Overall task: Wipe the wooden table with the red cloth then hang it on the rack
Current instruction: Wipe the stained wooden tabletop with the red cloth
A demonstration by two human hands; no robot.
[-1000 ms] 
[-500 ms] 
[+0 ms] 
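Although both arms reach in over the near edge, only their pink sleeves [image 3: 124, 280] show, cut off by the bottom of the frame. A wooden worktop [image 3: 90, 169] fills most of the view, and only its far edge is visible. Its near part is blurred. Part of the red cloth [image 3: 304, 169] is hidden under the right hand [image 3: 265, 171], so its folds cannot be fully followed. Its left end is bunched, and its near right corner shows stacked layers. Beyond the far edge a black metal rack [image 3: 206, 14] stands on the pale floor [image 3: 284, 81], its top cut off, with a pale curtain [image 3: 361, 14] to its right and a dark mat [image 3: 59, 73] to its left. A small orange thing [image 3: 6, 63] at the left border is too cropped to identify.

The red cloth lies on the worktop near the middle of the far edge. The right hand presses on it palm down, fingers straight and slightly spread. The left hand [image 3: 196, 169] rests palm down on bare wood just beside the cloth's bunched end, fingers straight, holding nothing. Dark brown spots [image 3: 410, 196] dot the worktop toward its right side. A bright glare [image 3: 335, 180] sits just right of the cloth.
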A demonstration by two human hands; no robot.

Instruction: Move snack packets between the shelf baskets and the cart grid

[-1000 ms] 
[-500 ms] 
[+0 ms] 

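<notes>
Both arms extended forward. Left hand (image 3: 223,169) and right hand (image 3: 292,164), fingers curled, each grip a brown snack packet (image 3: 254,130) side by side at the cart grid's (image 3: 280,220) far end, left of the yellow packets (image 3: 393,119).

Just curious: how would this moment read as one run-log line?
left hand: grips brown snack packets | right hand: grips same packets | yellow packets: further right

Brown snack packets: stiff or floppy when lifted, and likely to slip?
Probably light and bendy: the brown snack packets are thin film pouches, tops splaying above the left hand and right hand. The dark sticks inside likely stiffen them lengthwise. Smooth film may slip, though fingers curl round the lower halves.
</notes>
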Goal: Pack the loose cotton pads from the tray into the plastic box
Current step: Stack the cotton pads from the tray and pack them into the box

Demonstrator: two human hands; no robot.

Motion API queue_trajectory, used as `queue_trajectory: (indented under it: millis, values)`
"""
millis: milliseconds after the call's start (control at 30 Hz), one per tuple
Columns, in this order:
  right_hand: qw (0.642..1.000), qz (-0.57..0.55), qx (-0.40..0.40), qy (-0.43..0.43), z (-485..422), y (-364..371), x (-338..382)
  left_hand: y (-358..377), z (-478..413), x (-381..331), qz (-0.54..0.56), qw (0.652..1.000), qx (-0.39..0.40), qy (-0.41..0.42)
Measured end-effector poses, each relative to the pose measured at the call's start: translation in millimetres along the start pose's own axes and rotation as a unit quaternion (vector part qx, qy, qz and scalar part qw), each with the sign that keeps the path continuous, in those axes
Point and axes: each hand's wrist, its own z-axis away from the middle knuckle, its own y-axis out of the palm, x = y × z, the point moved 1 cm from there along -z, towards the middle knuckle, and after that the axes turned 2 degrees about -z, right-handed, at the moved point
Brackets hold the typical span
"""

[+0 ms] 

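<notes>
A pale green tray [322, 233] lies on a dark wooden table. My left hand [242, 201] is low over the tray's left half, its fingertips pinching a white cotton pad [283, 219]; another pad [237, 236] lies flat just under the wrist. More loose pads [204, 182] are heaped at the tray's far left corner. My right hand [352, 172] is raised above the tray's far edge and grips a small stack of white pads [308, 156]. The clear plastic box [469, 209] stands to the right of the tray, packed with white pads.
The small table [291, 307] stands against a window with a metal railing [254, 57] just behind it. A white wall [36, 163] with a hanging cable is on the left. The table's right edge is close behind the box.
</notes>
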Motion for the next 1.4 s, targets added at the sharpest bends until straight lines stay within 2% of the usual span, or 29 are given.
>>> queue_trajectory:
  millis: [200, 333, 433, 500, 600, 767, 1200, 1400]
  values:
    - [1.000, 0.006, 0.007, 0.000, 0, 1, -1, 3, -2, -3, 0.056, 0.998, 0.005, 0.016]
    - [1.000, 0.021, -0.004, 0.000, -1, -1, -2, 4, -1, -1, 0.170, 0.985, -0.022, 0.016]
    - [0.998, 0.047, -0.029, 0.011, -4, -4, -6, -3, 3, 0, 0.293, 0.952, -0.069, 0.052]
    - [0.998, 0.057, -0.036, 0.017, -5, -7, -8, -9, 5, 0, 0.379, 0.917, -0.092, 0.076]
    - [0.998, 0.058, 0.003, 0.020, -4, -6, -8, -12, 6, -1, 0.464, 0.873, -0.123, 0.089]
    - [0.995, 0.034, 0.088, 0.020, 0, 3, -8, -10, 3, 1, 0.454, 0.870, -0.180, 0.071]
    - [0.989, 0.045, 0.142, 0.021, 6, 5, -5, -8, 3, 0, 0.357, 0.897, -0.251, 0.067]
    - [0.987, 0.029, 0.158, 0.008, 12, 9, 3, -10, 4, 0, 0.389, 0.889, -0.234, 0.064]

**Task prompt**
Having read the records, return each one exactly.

**Answer to this task**
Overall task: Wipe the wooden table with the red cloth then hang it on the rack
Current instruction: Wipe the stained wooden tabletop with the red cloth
A demonstration by two human hands; no robot.
[-1000 ms] 
[-500 ms] 
[+0 ms] 
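Although both arms reach in over the near edge, only their pink sleeves [image 3: 124, 280] show, cut off by the bottom of the frame. A wooden worktop [image 3: 90, 169] fills most of the view, and only its far edge is visible. Its near part is blurred. Part of the red cloth [image 3: 304, 169] is hidden under the right hand [image 3: 265, 171], so its folds cannot be fully followed. Its left end is bunched, and its near right corner shows stacked layers. Beyond the far edge a black metal rack [image 3: 206, 14] stands on the pale floor [image 3: 284, 81], its top cut off, with a pale curtain [image 3: 361, 14] to its right and a dark mat [image 3: 59, 73] to its left. A small orange thing [image 3: 6, 63] at the left border is too cropped to identify.

The red cloth lies on the worktop near the middle of the far edge. The right hand presses on it palm down, fingers straight and slightly spread. The left hand [image 3: 196, 169] rests palm down on bare wood just beside the cloth's bunched end, fingers straight, holding nothing. Dark brown spots [image 3: 410, 196] dot the worktop toward its right side. A bright glare [image 3: 335, 180] sits just right of the cloth.
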A demonstration by two human hands; no robot.

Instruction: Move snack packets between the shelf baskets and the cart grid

[-1000 ms] 
[-500 ms] 
[+0 ms] 

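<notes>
Both arms extended forward. Left hand (image 3: 223,169) and right hand (image 3: 292,164), fingers curled, each grip a brown snack packet (image 3: 254,130) side by side at the cart grid's (image 3: 280,220) far end, left of the yellow packets (image 3: 393,119).

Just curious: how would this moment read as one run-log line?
left hand: grips brown snack packets | right hand: grips same packets | yellow packets: further right

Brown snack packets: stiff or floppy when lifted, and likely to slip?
Probably light and bendy: the brown snack packets are thin film pouches, tops splaying above the left hand and right hand. The dark sticks inside likely stiffen them lengthwise. Smooth film may slip, though fingers curl round the lower halves.
</notes>
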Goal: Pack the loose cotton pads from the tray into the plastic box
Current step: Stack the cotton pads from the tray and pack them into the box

Demonstrator: two human hands; no robot.

Motion API queue_trajectory, used as `queue_trajectory: (indented under it: millis, values)`
"""
millis: milliseconds after the call's start (control at 30 Hz), one per tuple
Columns, in this order:
  right_hand: qw (0.642..1.000), qz (-0.57..0.55), qx (-0.40..0.40), qy (-0.43..0.43), z (-485..422), y (-364..371), x (-338..382)
  left_hand: y (-358..377), z (-478..413), x (-381..331), qz (-0.54..0.56), qw (0.652..1.000), qx (-0.39..0.40), qy (-0.41..0.42)
Measured end-effector poses, each relative to the pose measured at the call's start: translation in millimetres along the start pose's own axes and rotation as a unit quaternion (vector part qx, qy, qz and scalar part qw), each with the sign that keeps the path continuous, in those axes
Point and axes: each hand's wrist, its own z-axis away from the middle knuckle, its own y-axis out of the palm, x = y × z, the point moved 1 cm from there along -z, towards the middle knuckle, and after that the axes turned 2 degrees about -z, right-handed, at the moved point
Brackets hold the typical span
"""

[+0 ms] 

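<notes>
A pale green tray [322, 233] lies on a dark wooden table. My left hand [242, 201] is low over the tray's left half, its fingertips pinching a white cotton pad [283, 219]; another pad [237, 236] lies flat just under the wrist. More loose pads [204, 182] are heaped at the tray's far left corner. My right hand [352, 172] is raised above the tray's far edge and grips a small stack of white pads [308, 156]. The clear plastic box [469, 209] stands to the right of the tray, packed with white pads.
The small table [291, 307] stands against a window with a metal railing [254, 57] just behind it. A white wall [36, 163] with a hanging cable is on the left. The table's right edge is close behind the box.
</notes>
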Motion for the next 1.4 s, targets added at the sharpest bends until straight lines stay within 2% of the usual span, or 29 are given.
>>> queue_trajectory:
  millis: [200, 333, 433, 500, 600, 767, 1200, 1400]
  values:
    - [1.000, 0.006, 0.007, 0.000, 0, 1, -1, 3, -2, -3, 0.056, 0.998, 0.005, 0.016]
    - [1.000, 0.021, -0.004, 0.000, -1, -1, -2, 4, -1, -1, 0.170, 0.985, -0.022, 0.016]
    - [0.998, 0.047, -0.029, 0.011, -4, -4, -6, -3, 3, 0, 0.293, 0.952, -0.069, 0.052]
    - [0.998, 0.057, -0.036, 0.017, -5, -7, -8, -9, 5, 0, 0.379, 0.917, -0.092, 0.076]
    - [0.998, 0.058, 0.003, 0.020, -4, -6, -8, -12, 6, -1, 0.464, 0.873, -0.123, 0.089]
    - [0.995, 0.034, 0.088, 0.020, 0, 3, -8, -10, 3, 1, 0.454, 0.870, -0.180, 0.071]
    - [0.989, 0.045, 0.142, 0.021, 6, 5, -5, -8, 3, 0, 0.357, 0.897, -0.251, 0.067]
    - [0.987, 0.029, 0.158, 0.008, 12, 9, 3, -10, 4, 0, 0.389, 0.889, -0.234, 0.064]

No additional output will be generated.